- **Problem details**: Word for word, repeat the entries, minus the pictures.

- **Data provided**:

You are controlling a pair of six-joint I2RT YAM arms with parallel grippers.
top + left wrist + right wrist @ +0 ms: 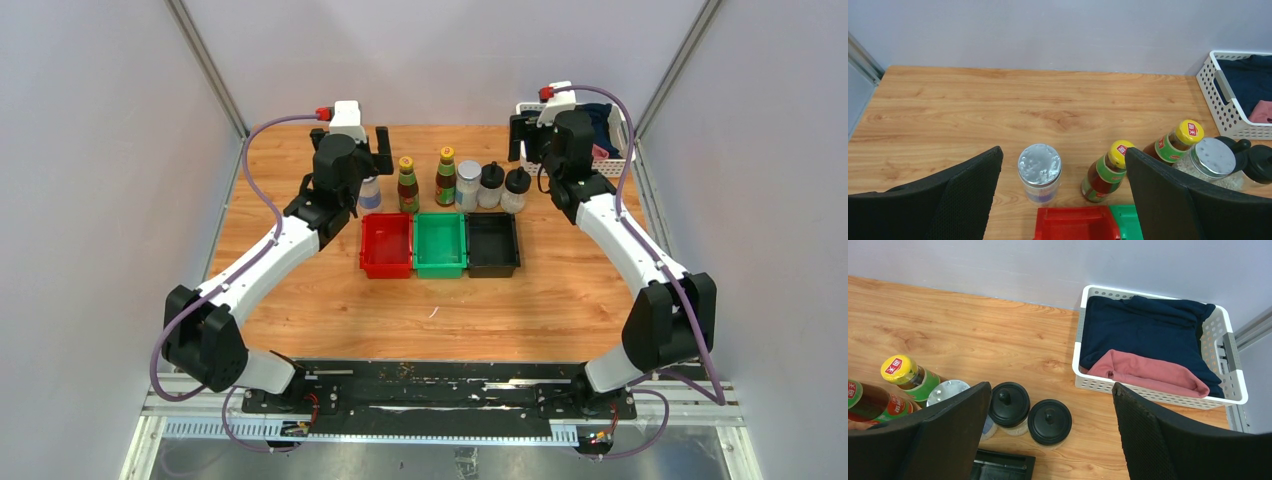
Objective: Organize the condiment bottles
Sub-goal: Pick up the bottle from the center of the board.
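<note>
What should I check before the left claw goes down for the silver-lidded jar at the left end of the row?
1. Left claw open: ok.
2. Silver-lidded jar between its fingers: ok, nearer the left one.
3. Room from the neighbouring brown bottle: not ok, it sits right by the right finger.
4. Jar upright: ok.
5. Red bin, green bin, black bin empty: ok.
6. Right claw out of the way: ok, open over the black-capped bottles.

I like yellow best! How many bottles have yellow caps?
2. One yellow-capped bottle stands behind the red bin. The other bottle stands behind the green bin, next to a silver-lidded jar. None looks hidden.
</note>
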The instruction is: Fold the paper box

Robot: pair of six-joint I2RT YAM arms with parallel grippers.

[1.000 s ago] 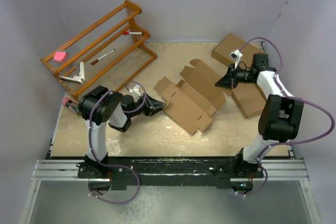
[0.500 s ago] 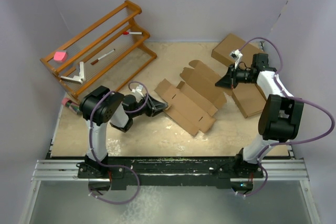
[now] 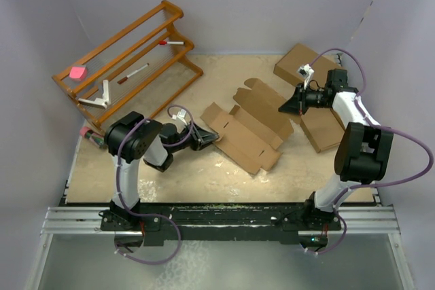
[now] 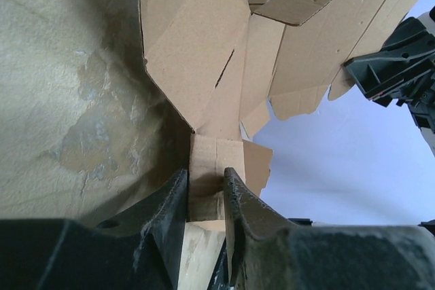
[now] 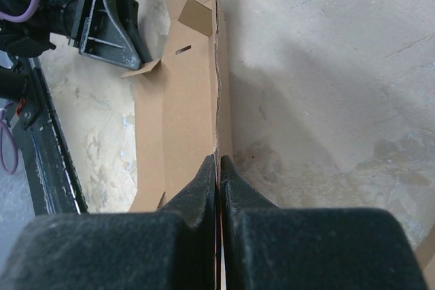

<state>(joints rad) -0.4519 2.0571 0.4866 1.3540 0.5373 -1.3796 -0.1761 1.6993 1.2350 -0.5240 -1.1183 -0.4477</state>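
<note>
**A:** Where was the paper box in the top view?

**B:** Opened out flat in the middle of the tabletop, lying a bit slantwise. The left claw was at its left corner and the right claw at its right edge, so the sheet ran straight from one claw to the other. Neither arm was really nearer, since both were already at it. The wooden rack sat well apart at the far left.

**A:** And the left wrist cam?

**B:** A small flap poked in between the fingers of the left claw. The gap was narrow and the flap pretty much filled it. I honestly couldn't tell if it was biting down or just bracketing the flap. The rest of the sheet rose ahead of the claw, and the other claw showed at the far side.

**A:** Right wrist?

**B:** The right claw was pressed together, pinching the sheet's thin edge. The paper box ran straight away from it toward the left claw.

**A:** So what did the next fold hang on?

**B:** My guess is that left flap. The box lay ahead of both claws, held at opposite ends, so a fold would have to go inward toward the middle.
</note>
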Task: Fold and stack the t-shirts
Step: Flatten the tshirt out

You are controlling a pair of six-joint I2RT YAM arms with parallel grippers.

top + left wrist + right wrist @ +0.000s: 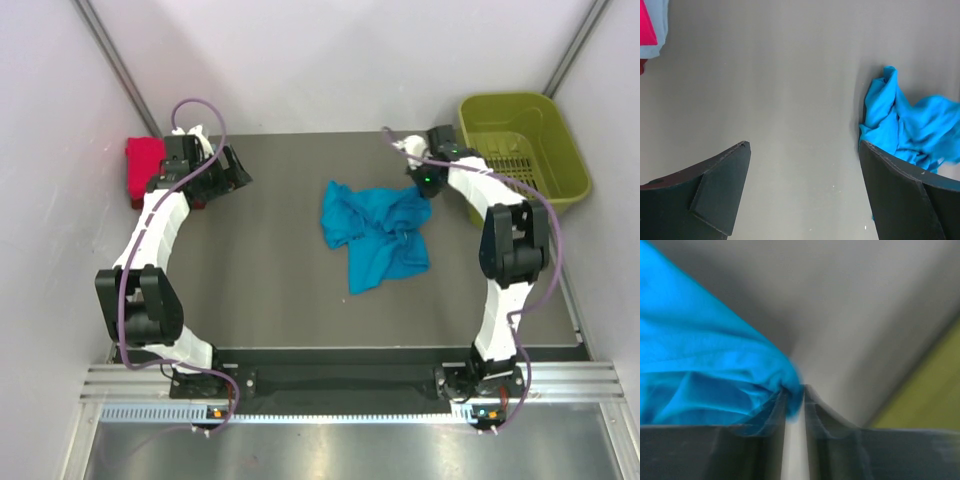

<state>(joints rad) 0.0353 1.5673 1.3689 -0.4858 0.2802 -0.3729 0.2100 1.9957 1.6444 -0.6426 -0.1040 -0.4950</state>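
Note:
The teal-blue t-shirt [375,230] lies crumpled in the middle of the table; it also shows in the left wrist view [905,132] and the right wrist view [705,365]. My right gripper [425,190] sits at the shirt's far right corner, its jaws shut on a pinch of teal cloth [794,399]. My left gripper [235,170] is open and empty over bare table at the far left, well apart from the teal shirt. The folded red t-shirt [143,165] lies at the far left edge, a sliver of it [647,25] with pale grey-blue cloth [659,30] beside it in the left wrist view.
The olive-green plastic basket [525,150] stands at the far right corner, close behind my right arm. Grey walls close in the table at the left, back and right.

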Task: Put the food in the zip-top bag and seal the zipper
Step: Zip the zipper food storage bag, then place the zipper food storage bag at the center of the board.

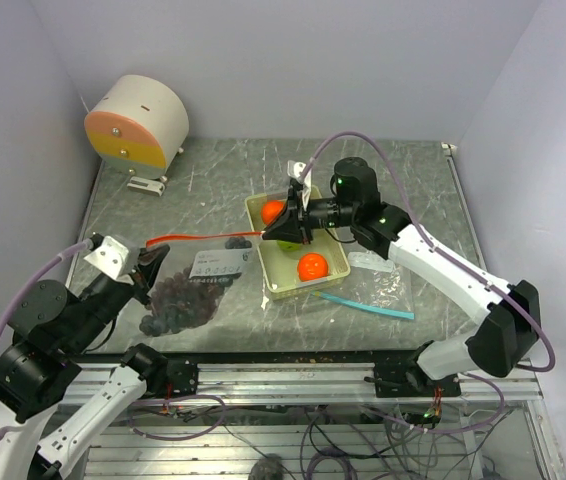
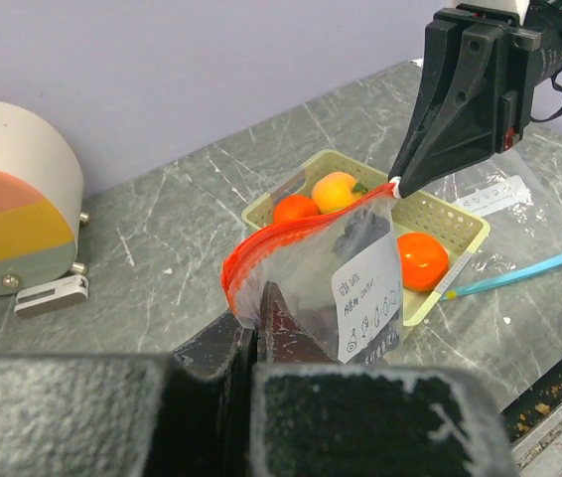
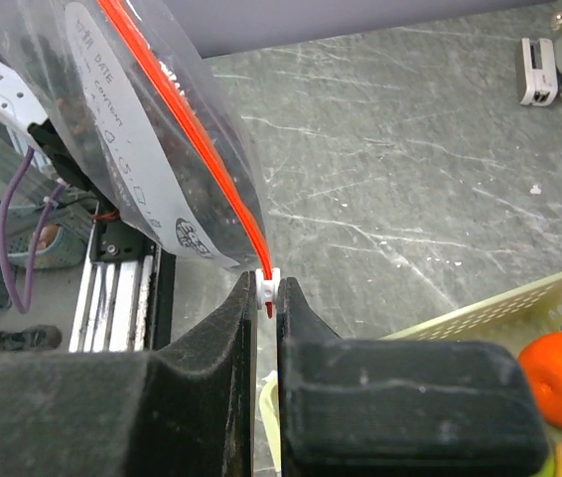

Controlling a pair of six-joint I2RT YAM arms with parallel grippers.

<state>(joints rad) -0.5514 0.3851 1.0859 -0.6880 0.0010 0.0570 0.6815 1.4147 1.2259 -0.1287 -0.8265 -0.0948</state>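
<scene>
On the worktop, the bag is stretched between two claws beside the basket. The left claw is clamped on one corner, and the right claw is pinched tight on the zipper end. Grapes sit inside the bag; oranges lie in the basket.

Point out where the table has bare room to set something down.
Bare: the back strip between the round device and basket, and the back right corner. Crowded: the middle, where the zip-top bag stretches between left gripper and right gripper, plus the teal strip in front.
</scene>
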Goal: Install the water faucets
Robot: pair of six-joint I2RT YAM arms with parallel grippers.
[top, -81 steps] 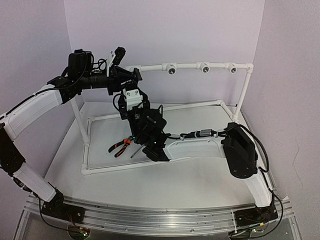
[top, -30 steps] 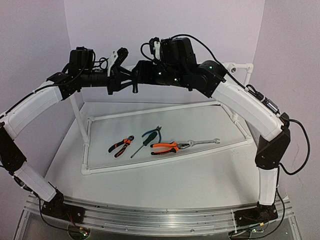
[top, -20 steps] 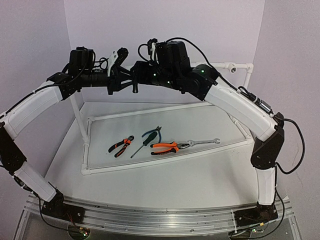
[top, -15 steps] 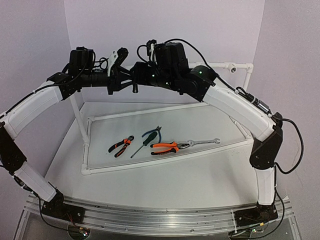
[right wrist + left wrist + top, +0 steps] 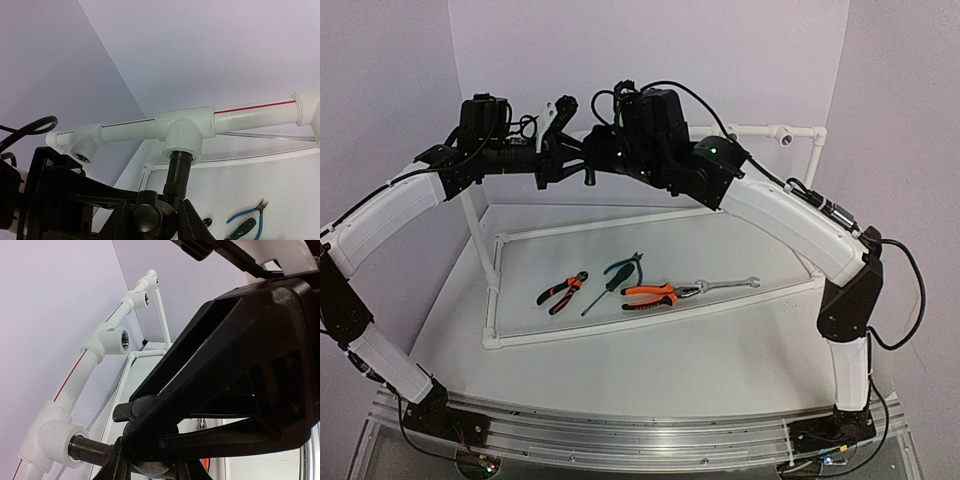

- **Output for this task**:
You are controlling a pair of six-joint I2RT YAM arms with parallel grippers.
top + left wrist + right wrist @ +0 ms: 
Objective: Organize the condiment bottles
Sub-goal: Pick up the bottle from the center of the board.
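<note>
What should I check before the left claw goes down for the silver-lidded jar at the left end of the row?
1. Left claw open: ok.
2. Silver-lidded jar between its fingers: ok, nearer the left one.
3. Room from the neighbouring brown bottle: not ok, it sits right by the right finger.
4. Jar upright: ok.
5. Red bin, green bin, black bin empty: ok.
6. Right claw out of the way: ok, open over the black-capped bottles.

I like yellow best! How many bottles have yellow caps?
2. One yellow-capped bottle stands behind the red bin. The other bottle stands behind the green bin, next to a silver-lidded jar. None looks hidden.
</note>
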The instruction is: Fold the paper box

Robot: pair of six-joint I2RT YAM arms with parallel grippers.

[1.000 s ago] 
[0.500 s ago] 
[now] 
[now] 
[now] 

<state>(joints rad) -0.4519 2.0571 0.4866 1.3540 0.5373 -1.3796 -0.1761 1.6993 1.2350 -0.5240 -1.1183 -0.4477</state>
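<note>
**A:** Where was the paper box in the top view?

**B:** Opened out flat in the middle of the tabletop, lying a bit slantwise. The left claw was at its left corner and the right claw at its right edge, so the sheet ran straight from one claw to the other. Neither arm was really nearer, since both were already at it. The wooden rack sat well apart at the far left.

**A:** And the left wrist cam?

**B:** A small flap poked in between the fingers of the left claw. The gap was narrow and the flap pretty much filled it. I honestly couldn't tell if it was biting down or just bracketing the flap. The rest of the sheet rose ahead of the claw, and the other claw showed at the far side.

**A:** Right wrist?

**B:** The right claw was pressed together, pinching the sheet's thin edge. The paper box ran straight away from it toward the left claw.

**A:** So what did the next fold hang on?

**B:** My guess is that left flap. The box lay ahead of both claws, held at opposite ends, so a fold would have to go inward toward the middle.
</note>
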Task: Fold and stack the t-shirts
Step: Flatten the tshirt out

You are controlling a pair of six-joint I2RT YAM arms with parallel grippers.

top + left wrist + right wrist @ +0.000s: 

<state>(joints rad) 0.0353 1.5673 1.3689 -0.4858 0.2802 -0.3729 0.2100 1.9957 1.6444 -0.6426 -0.1040 -0.4950</state>
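Note:
The teal-blue t-shirt [375,230] lies crumpled in the middle of the table; it also shows in the left wrist view [905,132] and the right wrist view [705,365]. My right gripper [425,190] sits at the shirt's far right corner, its jaws shut on a pinch of teal cloth [794,399]. My left gripper [235,170] is open and empty over bare table at the far left, well apart from the teal shirt. The folded red t-shirt [143,165] lies at the far left edge, a sliver of it [647,25] with pale grey-blue cloth [659,30] beside it in the left wrist view.
The olive-green plastic basket [525,150] stands at the far right corner, close behind my right arm. Grey walls close in the table at the left, back and right.
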
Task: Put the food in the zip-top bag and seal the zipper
Step: Zip the zipper food storage bag, then place the zipper food storage bag at the center of the board.


Controlling a pair of six-joint I2RT YAM arms with parallel grippers.

<state>(joints rad) -0.5514 0.3851 1.0859 -0.6880 0.0010 0.0570 0.6815 1.4147 1.2259 -0.1287 -0.8265 -0.0948</state>
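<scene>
On the worktop, the bag is stretched between two claws beside the basket. The left claw is clamped on one corner, and the right claw is pinched tight on the zipper end. Grapes sit inside the bag; oranges lie in the basket.

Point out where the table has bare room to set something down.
Bare: the back strip between the round device and basket, and the back right corner. Crowded: the middle, where the zip-top bag stretches between left gripper and right gripper, plus the teal strip in front.
</scene>
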Goal: Install the water faucets
Robot: pair of six-joint I2RT YAM arms with parallel grippers.
[top, -81 steps] 
[top, -30 steps] 
[top, -20 steps] 
[top, -15 steps] 
[right wrist + left wrist + top, +0 steps] 

For this exercise, nothing more remains to be given.